WHAT IS NEEDED » Every line containing "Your" should be identified and copied from the data below.

━━━━━━━━━━━━━━━━━━━━━━━━━━━━━━

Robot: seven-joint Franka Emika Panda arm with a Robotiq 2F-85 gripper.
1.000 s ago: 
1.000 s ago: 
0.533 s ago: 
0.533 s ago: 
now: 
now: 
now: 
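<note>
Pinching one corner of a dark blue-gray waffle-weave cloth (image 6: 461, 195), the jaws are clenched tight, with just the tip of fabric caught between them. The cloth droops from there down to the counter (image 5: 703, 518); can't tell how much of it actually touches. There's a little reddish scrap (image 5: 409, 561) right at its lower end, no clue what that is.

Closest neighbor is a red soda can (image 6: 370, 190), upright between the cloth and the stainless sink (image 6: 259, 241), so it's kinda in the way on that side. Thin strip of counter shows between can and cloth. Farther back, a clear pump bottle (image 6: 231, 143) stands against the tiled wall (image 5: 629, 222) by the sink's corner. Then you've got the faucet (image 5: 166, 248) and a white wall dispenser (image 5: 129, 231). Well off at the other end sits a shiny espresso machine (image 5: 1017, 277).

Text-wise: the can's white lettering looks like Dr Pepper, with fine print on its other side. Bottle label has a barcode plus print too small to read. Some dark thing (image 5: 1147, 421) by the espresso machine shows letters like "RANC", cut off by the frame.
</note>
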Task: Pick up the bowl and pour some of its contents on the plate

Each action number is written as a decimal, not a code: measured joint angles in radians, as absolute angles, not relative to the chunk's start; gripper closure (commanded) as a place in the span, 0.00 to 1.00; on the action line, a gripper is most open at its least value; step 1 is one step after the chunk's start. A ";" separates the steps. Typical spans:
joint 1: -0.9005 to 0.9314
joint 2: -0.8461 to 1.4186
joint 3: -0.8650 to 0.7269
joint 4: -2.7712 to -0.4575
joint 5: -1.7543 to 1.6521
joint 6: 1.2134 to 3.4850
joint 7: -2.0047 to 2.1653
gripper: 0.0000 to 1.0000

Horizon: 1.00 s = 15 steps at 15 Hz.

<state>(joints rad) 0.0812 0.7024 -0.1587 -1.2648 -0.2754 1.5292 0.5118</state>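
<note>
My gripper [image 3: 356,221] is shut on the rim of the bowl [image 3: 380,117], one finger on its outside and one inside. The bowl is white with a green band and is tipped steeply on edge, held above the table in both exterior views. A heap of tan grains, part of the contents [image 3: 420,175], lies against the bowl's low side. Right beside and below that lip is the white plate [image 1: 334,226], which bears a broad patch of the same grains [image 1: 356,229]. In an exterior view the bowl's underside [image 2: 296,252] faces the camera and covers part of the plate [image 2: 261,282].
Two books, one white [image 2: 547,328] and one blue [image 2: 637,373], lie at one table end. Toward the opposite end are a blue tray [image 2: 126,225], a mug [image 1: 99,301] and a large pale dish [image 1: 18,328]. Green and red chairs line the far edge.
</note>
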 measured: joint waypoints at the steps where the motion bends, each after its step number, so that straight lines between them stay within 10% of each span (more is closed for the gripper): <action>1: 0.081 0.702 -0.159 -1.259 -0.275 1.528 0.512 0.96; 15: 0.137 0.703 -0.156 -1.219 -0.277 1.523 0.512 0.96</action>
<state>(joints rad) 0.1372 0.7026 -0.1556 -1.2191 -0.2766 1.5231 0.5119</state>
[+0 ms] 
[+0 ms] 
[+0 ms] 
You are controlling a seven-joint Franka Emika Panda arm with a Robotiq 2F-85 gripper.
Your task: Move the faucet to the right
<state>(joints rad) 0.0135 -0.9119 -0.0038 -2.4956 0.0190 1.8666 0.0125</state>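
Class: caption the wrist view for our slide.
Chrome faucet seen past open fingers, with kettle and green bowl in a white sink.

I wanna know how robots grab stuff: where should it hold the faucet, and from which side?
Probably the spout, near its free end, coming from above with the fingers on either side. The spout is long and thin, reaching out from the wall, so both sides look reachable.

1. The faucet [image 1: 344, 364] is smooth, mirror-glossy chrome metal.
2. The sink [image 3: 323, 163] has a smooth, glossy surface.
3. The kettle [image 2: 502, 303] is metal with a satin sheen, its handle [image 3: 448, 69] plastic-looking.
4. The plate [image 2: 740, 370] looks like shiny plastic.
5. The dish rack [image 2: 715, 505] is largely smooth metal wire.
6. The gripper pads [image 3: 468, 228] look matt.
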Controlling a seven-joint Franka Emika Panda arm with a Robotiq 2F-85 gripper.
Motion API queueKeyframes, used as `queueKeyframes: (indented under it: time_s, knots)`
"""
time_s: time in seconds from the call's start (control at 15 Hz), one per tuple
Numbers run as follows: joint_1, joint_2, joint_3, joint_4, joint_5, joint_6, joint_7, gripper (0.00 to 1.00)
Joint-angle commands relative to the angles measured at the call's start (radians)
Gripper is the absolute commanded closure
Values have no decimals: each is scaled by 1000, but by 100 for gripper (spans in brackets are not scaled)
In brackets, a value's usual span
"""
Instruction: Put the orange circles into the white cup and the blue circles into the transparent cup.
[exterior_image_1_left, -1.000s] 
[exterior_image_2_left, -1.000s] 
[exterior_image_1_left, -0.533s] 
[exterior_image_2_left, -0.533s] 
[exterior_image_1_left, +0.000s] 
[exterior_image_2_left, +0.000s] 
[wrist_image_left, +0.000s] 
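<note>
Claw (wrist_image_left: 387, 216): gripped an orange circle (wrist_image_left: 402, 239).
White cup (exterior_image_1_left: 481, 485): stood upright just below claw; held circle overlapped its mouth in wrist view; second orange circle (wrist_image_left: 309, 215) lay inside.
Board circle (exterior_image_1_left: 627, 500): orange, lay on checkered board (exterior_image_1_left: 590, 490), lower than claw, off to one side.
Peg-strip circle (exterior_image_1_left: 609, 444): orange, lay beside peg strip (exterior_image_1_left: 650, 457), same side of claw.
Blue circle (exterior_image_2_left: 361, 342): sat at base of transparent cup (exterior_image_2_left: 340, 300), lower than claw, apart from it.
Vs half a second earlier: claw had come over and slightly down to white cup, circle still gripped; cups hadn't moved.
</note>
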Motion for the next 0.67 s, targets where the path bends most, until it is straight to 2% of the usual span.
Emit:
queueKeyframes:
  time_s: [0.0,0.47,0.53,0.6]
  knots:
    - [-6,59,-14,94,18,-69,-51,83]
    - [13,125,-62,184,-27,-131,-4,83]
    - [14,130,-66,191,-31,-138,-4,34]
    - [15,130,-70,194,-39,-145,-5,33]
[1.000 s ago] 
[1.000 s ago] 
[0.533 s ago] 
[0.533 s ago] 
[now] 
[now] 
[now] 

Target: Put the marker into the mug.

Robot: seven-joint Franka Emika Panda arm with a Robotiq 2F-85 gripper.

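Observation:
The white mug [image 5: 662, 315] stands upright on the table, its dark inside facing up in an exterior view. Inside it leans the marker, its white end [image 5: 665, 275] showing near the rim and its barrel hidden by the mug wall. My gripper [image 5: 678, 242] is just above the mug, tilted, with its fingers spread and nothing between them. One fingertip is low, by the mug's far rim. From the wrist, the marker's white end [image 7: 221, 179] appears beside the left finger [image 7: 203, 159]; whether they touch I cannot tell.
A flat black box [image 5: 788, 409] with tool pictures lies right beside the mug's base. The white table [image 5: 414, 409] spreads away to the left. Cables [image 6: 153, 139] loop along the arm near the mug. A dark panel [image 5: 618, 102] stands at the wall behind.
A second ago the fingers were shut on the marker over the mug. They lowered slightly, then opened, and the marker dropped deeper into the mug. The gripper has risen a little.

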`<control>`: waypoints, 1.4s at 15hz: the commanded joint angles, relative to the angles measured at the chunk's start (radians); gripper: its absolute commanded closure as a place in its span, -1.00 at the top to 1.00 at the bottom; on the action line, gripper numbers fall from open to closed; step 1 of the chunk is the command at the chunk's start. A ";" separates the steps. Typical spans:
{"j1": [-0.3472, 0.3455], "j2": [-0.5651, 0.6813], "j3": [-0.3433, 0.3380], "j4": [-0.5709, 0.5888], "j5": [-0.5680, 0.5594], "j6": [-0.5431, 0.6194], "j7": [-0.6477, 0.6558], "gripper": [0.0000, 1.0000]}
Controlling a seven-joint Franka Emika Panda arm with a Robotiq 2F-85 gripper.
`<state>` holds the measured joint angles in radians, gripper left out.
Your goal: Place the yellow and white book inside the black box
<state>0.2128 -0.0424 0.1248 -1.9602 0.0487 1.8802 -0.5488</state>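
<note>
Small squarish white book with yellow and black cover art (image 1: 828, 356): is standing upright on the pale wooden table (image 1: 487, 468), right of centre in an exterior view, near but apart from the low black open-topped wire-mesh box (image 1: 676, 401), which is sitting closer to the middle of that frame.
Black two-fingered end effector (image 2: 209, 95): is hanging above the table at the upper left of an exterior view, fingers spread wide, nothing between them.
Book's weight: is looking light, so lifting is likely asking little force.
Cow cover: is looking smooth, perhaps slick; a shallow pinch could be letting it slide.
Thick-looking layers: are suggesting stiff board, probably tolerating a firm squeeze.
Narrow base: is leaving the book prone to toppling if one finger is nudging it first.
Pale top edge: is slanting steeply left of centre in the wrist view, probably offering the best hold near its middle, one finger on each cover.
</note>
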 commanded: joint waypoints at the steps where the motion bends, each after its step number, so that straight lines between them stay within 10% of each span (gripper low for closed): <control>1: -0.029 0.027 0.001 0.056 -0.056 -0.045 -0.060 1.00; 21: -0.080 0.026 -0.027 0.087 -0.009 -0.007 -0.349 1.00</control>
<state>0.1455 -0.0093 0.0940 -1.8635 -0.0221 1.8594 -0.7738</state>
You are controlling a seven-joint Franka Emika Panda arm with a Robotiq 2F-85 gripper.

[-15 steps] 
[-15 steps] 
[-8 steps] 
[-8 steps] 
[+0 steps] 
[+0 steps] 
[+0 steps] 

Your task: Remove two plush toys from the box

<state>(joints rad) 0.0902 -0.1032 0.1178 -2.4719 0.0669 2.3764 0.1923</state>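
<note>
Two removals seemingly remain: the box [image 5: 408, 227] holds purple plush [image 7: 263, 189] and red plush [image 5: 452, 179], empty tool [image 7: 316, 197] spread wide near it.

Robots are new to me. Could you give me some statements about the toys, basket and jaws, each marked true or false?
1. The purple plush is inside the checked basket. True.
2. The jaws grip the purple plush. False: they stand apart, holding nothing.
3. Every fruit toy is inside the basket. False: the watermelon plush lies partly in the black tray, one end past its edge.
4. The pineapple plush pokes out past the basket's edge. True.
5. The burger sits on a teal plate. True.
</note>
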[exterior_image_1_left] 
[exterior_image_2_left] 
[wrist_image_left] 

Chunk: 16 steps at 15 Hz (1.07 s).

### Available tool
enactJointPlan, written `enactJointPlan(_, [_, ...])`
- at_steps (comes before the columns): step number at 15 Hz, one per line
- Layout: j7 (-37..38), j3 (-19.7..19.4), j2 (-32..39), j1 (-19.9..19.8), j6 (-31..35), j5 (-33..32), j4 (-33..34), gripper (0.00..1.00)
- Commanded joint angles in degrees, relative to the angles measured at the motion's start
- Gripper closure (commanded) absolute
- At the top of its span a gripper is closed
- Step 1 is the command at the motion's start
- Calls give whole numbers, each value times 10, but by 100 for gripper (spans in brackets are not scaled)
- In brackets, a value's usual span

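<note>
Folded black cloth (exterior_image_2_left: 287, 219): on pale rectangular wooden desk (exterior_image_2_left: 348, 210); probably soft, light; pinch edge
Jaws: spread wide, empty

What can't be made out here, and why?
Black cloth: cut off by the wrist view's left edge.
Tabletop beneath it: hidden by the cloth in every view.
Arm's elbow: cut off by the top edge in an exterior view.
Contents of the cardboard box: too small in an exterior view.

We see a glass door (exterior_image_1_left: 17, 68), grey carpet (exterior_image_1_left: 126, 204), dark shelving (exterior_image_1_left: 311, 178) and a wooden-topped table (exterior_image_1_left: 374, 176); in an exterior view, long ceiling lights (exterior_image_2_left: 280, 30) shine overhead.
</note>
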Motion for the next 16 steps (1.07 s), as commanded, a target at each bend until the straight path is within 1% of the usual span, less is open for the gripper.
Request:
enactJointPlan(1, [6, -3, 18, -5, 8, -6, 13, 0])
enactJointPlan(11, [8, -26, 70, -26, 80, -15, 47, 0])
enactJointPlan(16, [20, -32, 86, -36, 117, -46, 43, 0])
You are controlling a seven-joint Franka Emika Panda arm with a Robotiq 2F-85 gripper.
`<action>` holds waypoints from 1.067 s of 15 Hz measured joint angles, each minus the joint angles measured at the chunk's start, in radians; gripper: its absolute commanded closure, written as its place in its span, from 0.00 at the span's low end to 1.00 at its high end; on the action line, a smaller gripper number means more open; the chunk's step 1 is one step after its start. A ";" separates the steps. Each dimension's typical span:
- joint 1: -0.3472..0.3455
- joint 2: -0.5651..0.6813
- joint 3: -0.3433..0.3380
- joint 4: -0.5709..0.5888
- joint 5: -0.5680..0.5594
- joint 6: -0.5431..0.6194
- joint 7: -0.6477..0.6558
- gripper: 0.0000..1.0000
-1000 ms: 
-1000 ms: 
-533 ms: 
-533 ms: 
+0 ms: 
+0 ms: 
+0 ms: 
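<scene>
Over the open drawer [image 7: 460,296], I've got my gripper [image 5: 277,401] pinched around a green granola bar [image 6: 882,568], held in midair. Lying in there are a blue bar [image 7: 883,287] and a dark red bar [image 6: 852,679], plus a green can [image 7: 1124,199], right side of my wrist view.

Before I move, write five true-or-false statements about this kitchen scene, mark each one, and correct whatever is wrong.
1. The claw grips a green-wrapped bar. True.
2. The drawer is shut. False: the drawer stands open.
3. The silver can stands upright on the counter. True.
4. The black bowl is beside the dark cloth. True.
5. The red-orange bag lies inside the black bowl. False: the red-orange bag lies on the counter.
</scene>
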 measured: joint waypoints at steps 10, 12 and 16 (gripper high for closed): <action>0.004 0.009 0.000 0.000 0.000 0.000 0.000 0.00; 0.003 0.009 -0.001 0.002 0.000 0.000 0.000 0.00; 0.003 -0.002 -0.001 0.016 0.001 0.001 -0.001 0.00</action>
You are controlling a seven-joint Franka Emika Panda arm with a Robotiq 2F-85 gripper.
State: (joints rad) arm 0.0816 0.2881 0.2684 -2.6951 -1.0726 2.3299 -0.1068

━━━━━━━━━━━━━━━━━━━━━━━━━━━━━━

EXERCISE ANSWER »
Your task: Move the faucet to the right
Your goal: Place the yellow and white book inside the black box
Your task: Remove two plush toys from the box

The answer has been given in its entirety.